## Stored items
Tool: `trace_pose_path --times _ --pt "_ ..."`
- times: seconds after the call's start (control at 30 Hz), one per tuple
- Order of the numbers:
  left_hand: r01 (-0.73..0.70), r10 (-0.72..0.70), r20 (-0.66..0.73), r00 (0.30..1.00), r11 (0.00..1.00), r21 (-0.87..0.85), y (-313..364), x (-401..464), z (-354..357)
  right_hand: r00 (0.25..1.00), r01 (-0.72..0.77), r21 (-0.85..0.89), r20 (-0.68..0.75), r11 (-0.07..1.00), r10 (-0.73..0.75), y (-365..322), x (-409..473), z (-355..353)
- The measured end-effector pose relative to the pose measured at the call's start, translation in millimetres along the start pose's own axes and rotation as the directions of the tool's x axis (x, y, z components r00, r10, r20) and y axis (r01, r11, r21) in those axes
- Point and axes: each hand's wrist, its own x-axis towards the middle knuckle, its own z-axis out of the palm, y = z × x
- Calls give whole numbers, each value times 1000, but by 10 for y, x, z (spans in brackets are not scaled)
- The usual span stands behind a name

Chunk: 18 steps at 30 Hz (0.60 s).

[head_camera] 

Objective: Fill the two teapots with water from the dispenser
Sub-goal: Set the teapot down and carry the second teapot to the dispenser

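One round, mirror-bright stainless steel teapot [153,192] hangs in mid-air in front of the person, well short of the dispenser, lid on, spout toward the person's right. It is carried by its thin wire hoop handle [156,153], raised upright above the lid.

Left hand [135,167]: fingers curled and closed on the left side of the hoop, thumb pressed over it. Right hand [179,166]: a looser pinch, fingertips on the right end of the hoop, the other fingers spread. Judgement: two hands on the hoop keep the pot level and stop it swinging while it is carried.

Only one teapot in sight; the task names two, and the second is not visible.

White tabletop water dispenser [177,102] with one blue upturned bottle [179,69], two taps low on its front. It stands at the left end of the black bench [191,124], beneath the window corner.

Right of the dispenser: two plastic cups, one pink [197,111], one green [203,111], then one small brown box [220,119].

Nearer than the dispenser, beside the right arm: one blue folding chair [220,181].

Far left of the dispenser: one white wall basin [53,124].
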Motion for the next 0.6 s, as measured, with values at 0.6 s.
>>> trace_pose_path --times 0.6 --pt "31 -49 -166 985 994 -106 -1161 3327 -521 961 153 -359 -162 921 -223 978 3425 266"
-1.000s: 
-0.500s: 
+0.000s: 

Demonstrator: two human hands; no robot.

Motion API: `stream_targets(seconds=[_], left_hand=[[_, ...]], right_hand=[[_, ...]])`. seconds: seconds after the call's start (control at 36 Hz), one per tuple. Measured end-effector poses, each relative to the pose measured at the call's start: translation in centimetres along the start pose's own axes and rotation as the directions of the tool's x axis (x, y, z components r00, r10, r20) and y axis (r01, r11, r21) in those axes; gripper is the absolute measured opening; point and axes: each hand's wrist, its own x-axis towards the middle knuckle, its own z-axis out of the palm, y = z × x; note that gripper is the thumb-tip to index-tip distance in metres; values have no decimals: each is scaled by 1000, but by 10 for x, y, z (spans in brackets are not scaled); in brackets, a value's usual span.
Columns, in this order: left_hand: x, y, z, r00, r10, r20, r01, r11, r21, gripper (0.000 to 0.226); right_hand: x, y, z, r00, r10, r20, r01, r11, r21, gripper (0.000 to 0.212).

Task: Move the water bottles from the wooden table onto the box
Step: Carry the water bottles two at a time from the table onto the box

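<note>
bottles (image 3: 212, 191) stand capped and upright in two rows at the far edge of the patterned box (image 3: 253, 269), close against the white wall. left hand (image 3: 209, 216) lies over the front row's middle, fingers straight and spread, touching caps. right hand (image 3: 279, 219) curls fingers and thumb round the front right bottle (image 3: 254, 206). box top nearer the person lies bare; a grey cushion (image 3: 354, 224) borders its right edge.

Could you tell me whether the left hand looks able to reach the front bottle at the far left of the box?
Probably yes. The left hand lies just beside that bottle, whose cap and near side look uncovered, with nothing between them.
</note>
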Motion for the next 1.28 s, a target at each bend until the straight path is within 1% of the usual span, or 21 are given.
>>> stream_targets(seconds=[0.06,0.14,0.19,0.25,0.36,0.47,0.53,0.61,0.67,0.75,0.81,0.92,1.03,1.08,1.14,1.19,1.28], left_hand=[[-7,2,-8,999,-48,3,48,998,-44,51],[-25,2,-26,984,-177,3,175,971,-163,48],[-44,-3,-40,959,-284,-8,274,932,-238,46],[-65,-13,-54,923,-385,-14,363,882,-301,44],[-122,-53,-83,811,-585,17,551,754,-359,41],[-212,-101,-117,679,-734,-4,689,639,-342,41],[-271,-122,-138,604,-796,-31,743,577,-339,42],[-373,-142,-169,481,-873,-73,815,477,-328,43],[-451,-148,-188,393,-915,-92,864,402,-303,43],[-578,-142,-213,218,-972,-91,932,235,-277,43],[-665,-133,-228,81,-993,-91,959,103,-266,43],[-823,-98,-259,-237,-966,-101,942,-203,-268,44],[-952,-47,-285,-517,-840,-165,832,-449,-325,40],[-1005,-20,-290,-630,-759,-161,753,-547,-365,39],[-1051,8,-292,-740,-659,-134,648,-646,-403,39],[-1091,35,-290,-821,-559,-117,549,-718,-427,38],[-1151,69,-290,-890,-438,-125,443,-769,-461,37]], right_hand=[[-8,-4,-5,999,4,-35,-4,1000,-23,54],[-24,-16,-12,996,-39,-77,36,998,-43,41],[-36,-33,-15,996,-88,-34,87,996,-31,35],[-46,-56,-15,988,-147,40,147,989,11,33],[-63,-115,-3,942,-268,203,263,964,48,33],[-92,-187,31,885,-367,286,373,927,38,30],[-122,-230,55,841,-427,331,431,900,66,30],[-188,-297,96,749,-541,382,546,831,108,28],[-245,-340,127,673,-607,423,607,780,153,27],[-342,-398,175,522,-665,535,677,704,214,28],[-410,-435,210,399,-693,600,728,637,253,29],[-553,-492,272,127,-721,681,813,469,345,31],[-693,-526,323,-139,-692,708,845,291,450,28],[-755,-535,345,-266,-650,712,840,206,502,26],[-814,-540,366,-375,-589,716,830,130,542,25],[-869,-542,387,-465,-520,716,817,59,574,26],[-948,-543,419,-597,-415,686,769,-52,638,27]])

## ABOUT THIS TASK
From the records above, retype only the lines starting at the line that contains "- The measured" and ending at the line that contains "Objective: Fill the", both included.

## WRITTEN SOLUTION
- The measured end-effector pose relative to the pose measured at the call's start, translation in millimetres along the start pose's own axes and rotation as the directions of the tool's x axis (x, y, z components r00, r10, r20) and y axis (r01, r11, r21) in those axes
- Point and axes: each hand's wrist, its own x-axis towards the middle knuckle, its own z-axis out of the palm, y = z × x
- Calls give whole numbers, each value times 1000, but by 10 for y, x, z (spans in brackets are not scaled)
- The usual span stands behind a name

Chunk: 18 steps at 30 Hz (0.60 s).

[head_camera] 

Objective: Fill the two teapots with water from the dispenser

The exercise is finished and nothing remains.